ROGER STERN and JOHN BYRNE
CAPTAIN AMERICA 247 - 255


"Roger and I had a whole heap of fun doing Captain America. Perhaps that's what people found in those pages." - John Byrne

Roger Stern's and John Byrne's short stint on Cap is fondly remembered by fans and pros alike. When asked why, Byrne (in Back Issue 41) said he's given up trying to figure out why anyone likes or doesn't like anything but offered the quote above

He might be onto something. Nothing earth-shattering happens here - if I had to liken it to a previous entry, it'd be the second Kirby run, minus the unfortunately wonky art from the King - but there is a sense of the book's creative team having a good time just making comics the way comics used to be made. (Elvis voice) Just TCOB, a-huh-a-hey-a. 

Not that it's fluff, just that there's no ax to grind, no big message to hammer home, just Cap fighting Dragon Man and Nazi robots and Baltroc the Leaper ("Sacre bleu, mon capitan!") and Mister Hyde and what not.

As well as homages to Trek and 60s Marvel.
I am going to steal your girlfriend, Wood-ee!
Hyde finally gets to crush some Cap-shield when Stern writes The Avengers a few years later.

Byrne (and to a lesser extent Stern as well) developed a reputation as a "Mr. Fix It" for aspects of Marvel continuity by other writers he didn't approve of. Here, he and Stern only refit one aspect of the character, though it's an important one: Cap's origin.

During Steve Gerber's brief tenure on Cap, he offered up a new origin for Steve Rogers that (as summarized in the Stern/Byrne piece in that Back Issue mentioned above) "despite its various merits, (felt) more resonant with the zeitgeist of the Vietnam era than that of World War II America and violated existing continuity in several respects (...) Stern reconciled all of the earlier inconsistencies by explaining that Rogers underwent an experimental procedure during the war in which he was implanted with various false memories as a defense mechanism against interrogation should be captured by the enemy."

Kinda makes sense in a place like the Marvel Universe.
Otherwise their version of Cap's origin is pretty much what audiences saw in The First Avenger.
Although FDR gives him his shield, not Howard Stark.
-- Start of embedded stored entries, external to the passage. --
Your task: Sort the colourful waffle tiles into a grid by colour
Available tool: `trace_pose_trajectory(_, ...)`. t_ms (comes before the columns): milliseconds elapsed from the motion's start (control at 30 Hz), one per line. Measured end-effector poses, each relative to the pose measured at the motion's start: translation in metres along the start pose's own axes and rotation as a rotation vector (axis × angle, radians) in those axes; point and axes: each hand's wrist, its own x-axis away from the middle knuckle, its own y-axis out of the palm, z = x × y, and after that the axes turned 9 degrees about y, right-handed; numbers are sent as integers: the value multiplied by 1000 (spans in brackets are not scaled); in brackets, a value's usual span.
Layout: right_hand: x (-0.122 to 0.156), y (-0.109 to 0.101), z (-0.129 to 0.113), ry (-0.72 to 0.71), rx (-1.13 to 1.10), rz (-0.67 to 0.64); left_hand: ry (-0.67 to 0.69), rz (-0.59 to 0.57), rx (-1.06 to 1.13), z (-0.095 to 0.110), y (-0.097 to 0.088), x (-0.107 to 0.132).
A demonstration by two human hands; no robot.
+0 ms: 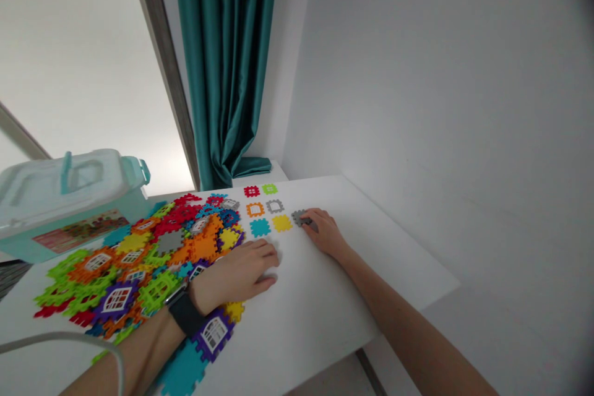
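My right hand has its fingers on a grey notched building tile lying at the right end of a small layout. To the tile's left lie a yellow tile and a blue tile. Behind those are an orange frame tile and a grey frame tile, then a red tile and a green tile farthest back. My left hand, with a watch on its wrist, rests by the pile's right edge, fingers loosely spread and nothing visible in them.
A big heap of coloured notched tiles covers the left of the white table. Behind it stands a lidded teal storage box. A pale cable curves in at lower left. The wall runs along the table's right side.
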Motion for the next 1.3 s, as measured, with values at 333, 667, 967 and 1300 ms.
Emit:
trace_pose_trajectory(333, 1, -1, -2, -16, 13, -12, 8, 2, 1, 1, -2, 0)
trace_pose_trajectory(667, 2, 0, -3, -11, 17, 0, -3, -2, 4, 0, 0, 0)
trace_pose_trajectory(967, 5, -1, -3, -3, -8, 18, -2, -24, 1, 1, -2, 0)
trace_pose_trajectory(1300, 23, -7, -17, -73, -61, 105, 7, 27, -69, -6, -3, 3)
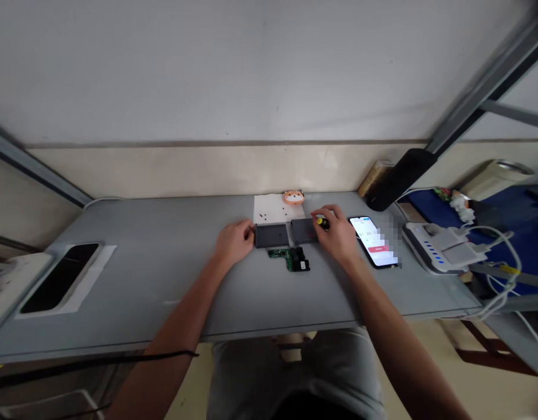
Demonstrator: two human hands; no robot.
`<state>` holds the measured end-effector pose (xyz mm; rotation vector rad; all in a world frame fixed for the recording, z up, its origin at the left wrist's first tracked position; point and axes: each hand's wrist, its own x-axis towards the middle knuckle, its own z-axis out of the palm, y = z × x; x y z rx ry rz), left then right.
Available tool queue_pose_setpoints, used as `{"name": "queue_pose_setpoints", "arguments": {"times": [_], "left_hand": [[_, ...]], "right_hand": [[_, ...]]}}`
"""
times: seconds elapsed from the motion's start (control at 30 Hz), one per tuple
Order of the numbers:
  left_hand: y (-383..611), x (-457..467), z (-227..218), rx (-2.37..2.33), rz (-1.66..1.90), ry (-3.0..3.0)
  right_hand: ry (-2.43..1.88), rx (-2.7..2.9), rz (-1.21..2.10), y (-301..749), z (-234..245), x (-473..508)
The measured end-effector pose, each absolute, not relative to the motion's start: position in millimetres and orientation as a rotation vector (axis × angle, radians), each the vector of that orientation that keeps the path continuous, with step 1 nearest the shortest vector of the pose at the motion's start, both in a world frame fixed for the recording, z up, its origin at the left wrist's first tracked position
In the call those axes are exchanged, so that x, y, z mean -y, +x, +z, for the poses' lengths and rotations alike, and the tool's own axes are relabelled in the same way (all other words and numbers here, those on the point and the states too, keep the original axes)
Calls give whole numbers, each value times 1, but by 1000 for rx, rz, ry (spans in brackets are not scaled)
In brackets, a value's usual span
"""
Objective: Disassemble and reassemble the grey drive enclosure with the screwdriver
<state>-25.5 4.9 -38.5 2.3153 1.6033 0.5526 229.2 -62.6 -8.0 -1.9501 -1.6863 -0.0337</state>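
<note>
My left hand [234, 240] rests on the grey table [173, 280], its curled fingers touching the left end of a dark grey case half [272, 235]. My right hand [336, 233] is closed round a small screwdriver with a yellow and black handle [322, 221], held over a second dark grey case half [303, 230]. A green circuit board [290, 257] lies just in front of the two halves. Behind them is a white sheet of paper [271, 208] with a few small dark screws [264, 216] on it.
An orange animal-shaped item [294, 197] sits at the paper's far edge. A lit phone [374, 241] lies right of my right hand. A white power strip with plugs and cables [439, 251] is further right. A dark slot [59, 277] opens in the table at left.
</note>
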Motion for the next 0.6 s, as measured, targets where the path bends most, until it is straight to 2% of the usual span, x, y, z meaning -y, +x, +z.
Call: {"name": "queue_pose_setpoints", "arguments": {"times": [0.13,0.37,0.6], "left_hand": [[-29,-5,-37,-1648,580,2290],[-30,-4,-34,-1684,594,2279],[-28,-2,-33,-1712,675,2298]], "right_hand": [[-1794,1627,-125,222,-6,87],[-1671,1909,-34,213,-39,130],[-1558,2060,84,212,-38,124]]}}
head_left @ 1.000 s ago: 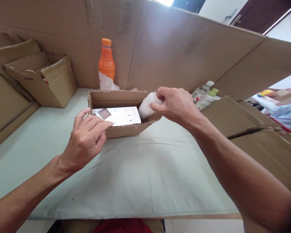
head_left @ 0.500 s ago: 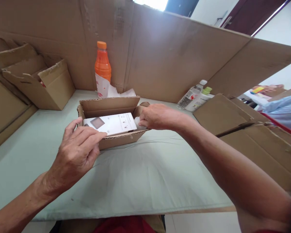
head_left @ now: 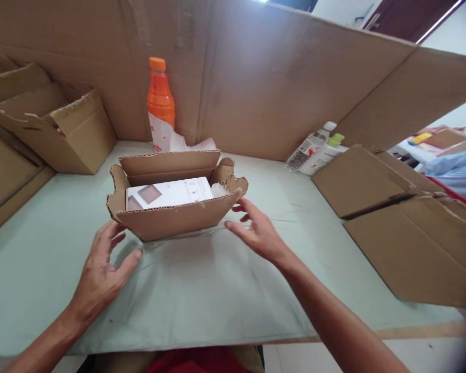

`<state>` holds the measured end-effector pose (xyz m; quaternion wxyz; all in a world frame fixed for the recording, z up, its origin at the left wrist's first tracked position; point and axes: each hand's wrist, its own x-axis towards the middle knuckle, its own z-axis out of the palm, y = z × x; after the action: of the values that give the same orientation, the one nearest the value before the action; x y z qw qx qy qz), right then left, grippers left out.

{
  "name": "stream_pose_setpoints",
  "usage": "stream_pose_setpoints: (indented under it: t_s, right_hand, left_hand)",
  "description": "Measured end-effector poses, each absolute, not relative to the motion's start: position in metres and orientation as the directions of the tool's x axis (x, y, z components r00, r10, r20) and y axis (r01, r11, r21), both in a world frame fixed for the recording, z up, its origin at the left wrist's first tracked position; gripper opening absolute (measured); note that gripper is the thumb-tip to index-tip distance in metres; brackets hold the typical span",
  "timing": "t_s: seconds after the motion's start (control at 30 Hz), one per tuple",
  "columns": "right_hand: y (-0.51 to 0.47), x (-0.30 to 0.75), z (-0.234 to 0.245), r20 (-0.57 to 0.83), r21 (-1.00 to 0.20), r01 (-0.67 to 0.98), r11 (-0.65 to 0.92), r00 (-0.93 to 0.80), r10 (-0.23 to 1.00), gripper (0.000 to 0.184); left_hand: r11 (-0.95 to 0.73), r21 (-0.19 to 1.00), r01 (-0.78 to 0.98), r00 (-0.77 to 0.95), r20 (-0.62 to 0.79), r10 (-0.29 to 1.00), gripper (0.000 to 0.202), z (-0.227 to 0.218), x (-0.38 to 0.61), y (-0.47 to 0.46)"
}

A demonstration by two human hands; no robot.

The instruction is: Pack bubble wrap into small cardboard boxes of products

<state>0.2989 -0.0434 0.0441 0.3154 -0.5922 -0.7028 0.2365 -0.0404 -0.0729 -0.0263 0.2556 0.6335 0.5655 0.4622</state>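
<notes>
An open cardboard box [head_left: 178,217] stands on the table with its flaps raised. Inside lies a white product box [head_left: 174,190] with pictures printed on top. Some whitish, translucent stuff [head_left: 218,190] fills the right end beside it. My left hand [head_left: 106,259] is at the box's left front corner, fingers apart and partly behind the corner. At the right front corner is my right hand [head_left: 254,228], its fingers spread, the fingertips close under the flap. Whether either hand touches the cardboard I cannot tell.
Behind the box stands an orange bottle [head_left: 161,98] with crumpled white wrapping [head_left: 190,145] beside it. A clear bottle [head_left: 308,147] leans at the back right. Cardboard boxes [head_left: 83,134] line the left side, and more boxes [head_left: 415,248] the right. Someone's blue sleeve [head_left: 458,171] shows at far right.
My right hand has come out of the box's right end to its front right corner. My left hand has left the front rim and dropped to the left corner, fingers spread. Side flaps now flare outward.
</notes>
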Motion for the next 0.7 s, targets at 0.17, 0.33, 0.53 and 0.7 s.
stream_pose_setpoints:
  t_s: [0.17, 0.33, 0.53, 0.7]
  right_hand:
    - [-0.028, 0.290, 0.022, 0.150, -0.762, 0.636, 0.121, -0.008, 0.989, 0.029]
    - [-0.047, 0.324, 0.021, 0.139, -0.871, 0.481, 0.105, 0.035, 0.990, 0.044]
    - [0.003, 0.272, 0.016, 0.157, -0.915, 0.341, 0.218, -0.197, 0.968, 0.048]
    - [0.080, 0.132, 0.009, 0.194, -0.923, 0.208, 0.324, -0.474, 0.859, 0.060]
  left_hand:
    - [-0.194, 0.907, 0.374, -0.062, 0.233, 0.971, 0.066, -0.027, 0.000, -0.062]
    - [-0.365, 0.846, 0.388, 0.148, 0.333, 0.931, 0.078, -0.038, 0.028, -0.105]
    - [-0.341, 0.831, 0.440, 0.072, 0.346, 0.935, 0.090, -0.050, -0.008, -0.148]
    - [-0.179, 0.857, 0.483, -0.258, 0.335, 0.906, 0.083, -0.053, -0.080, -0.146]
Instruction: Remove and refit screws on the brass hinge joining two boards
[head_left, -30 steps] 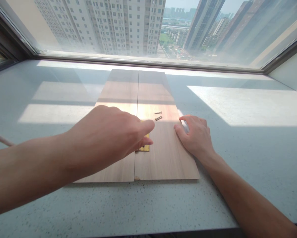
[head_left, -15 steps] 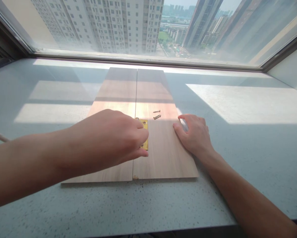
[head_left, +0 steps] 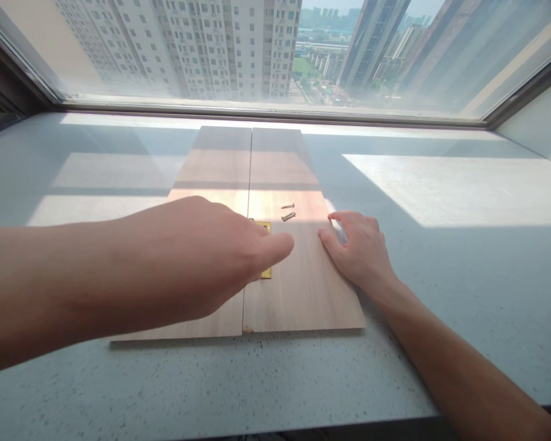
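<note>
Two pale wooden boards lie flat side by side, the left board (head_left: 211, 171) and the right board (head_left: 303, 288), with a thin seam between them. A brass hinge (head_left: 266, 271) sits at the seam, mostly covered by my left hand (head_left: 229, 257). That hand is curled palm down over the hinge with its thumb stretched to the right; the other fingers and anything inside them are hidden. My right hand (head_left: 360, 248) rests at the right board's outer edge, thumb and forefinger apart and touching it. Several small screws (head_left: 288, 216) lie on the right board between the hands.
The boards lie on a speckled white sill (head_left: 187, 386) with bright sun patches. Behind them runs the window frame (head_left: 275, 116), with tall buildings outside. A side wall (head_left: 537, 116) stands at the right. The sill's front edge is near the bottom.
My left hand has rolled over the hinge, and its thumb now points out to the right instead of being tucked down. My right hand stays at the board's edge.
</note>
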Action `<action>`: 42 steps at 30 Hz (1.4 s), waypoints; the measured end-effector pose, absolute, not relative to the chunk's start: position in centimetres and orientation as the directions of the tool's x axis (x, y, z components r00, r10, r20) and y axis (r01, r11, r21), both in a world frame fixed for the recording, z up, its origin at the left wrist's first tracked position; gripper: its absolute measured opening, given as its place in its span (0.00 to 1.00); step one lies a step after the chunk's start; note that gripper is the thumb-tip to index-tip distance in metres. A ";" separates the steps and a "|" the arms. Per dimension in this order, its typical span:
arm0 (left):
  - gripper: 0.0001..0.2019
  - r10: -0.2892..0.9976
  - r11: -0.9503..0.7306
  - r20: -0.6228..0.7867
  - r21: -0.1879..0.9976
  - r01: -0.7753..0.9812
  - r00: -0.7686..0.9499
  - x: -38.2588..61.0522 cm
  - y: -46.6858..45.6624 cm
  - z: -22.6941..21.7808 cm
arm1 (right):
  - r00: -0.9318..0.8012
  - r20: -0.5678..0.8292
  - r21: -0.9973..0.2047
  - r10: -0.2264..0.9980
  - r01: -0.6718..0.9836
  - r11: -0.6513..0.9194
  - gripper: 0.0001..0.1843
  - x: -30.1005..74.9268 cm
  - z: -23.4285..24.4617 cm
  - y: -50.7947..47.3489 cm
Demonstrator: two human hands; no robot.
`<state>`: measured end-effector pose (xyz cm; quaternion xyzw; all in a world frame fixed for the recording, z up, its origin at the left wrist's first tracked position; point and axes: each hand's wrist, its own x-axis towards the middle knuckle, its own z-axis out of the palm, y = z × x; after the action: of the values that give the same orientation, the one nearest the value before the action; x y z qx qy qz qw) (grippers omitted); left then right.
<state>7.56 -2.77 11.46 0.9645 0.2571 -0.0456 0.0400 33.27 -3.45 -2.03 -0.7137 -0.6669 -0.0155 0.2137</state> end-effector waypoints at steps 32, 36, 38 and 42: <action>0.27 0.546 -0.829 0.062 -0.102 0.549 0.836 7.0 -2.0 10.5 | -0.036 0.481 -0.332 0.876 0.917 0.220 0.12 30.6 0.0 -5.3; 0.16 0.562 -0.821 0.126 -0.036 0.569 0.818 7.3 -2.2 9.9 | -0.262 0.403 -0.401 0.877 0.810 0.427 0.11 26.9 0.8 -6.4; 0.07 0.540 -0.839 0.147 0.013 0.544 0.829 7.4 -2.4 9.5 | -0.292 0.364 -0.408 0.885 0.804 0.433 0.10 25.4 0.6 -6.6; 0.13 0.499 -0.859 0.253 0.021 0.511 0.829 7.5 -2.9 8.4 | -0.283 0.387 -0.412 0.878 0.798 0.439 0.12 24.1 -0.3 -6.6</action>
<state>7.47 -2.92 8.43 0.9559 0.2644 0.1258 -0.0238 24.09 -6.64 -0.28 -0.5251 -0.7979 0.0690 0.2878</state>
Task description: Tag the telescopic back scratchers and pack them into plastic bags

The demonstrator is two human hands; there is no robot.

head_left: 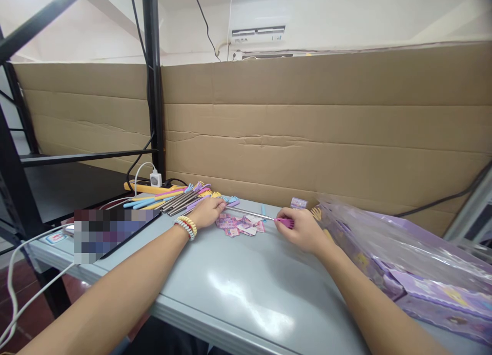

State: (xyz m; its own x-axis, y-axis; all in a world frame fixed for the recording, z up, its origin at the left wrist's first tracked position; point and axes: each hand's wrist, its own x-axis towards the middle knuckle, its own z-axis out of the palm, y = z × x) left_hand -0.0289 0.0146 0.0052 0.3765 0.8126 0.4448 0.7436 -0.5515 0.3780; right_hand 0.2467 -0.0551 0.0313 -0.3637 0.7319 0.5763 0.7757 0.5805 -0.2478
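Note:
A thin metal rod with a pink handle (pixel 285 221) lies stretched across the grey table (pixel 238 288). My right hand (pixel 302 229) is closed round the pink handle end. My left hand (pixel 209 211), with bead bracelets at the wrist, is closed on the rod's other end beside a heap of similar rods with coloured hand-shaped tips (pixel 184 197). Small pink printed cards (pixel 240 225) lie scattered under the rod between my hands.
Purple printed packaging in clear plastic (pixel 403 252) fills the table's right side. A blurred flat device (pixel 109 232) lies at the left, with white cables and a charger plug (pixel 156 179). A cardboard wall (pixel 307 129) stands behind; black shelving posts (pixel 151 78) rise at the left.

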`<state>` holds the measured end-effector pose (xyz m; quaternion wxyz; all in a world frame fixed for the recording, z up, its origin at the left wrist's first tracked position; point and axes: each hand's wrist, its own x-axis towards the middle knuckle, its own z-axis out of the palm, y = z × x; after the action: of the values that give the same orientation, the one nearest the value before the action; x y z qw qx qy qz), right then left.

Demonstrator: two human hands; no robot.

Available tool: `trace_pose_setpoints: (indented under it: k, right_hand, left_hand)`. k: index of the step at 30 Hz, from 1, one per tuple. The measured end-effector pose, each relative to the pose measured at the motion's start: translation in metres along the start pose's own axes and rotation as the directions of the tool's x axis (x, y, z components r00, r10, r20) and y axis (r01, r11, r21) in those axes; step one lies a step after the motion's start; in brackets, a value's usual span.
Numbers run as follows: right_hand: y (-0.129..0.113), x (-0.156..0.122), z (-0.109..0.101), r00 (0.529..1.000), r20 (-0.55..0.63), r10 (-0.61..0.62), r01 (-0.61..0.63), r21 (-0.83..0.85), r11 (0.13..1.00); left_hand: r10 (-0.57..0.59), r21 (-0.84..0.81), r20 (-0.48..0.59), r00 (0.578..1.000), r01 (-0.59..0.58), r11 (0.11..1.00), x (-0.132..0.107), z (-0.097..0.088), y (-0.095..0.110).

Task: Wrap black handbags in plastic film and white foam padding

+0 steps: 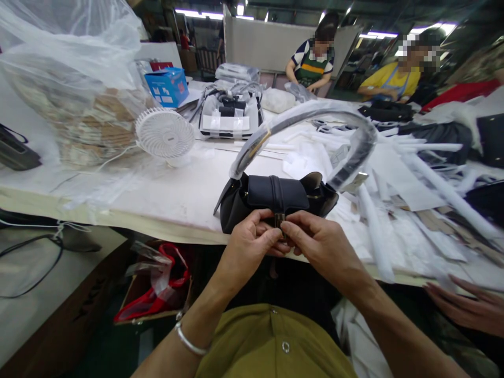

They also fleshed out those aspects of Steve's personal life established by Roger McKenzie on the title - namely, Cap's freelance illustration career (something inoffensive enough but really, all of Cap's civilian jobs feel unnecessary) and his friends and neighbors at his apartment complex.

One in particular:
Bernie Rosenthal, Steve's soon-to-be main squeeze.

More from Mark DiFruscio's article in BI 41: "Although Bernie and Steve were about the same 'age' physiologically, culturally they had a May-December romance."


"Throughout these interludes, Stern and Byrne invest Steve Rogers with an array of humanizing details, allowing him to demonstrate moments of shyness, charm, and self-deprecating humor. Rogers reveals himself to be a man who comes home to an empty kitchen, pulls all-nighters to meet a deadline, and doesn't even know the name of his local congressman."


In Cap 250 Cap is approached to run as an independent candidate in the 1980 election. That would have neatly solved the "how do we make Cap's civilian job exciting?" dilemma. He declines, of course; what's better? Vigilante symbol of all that is free and good, moving freely and autonomously amidst these amber waves of grain while dropping in to flirt with the Wasp over at the Mansion, or sitting on your duff in the Oval Office, writing executive officers and working on your jokes for the next Press Correspondents Dinner?


Not even a contest.

The story yielded a What If story down the line that's kind of fun. In this one Cap says what the hell, runs for President, and wins. 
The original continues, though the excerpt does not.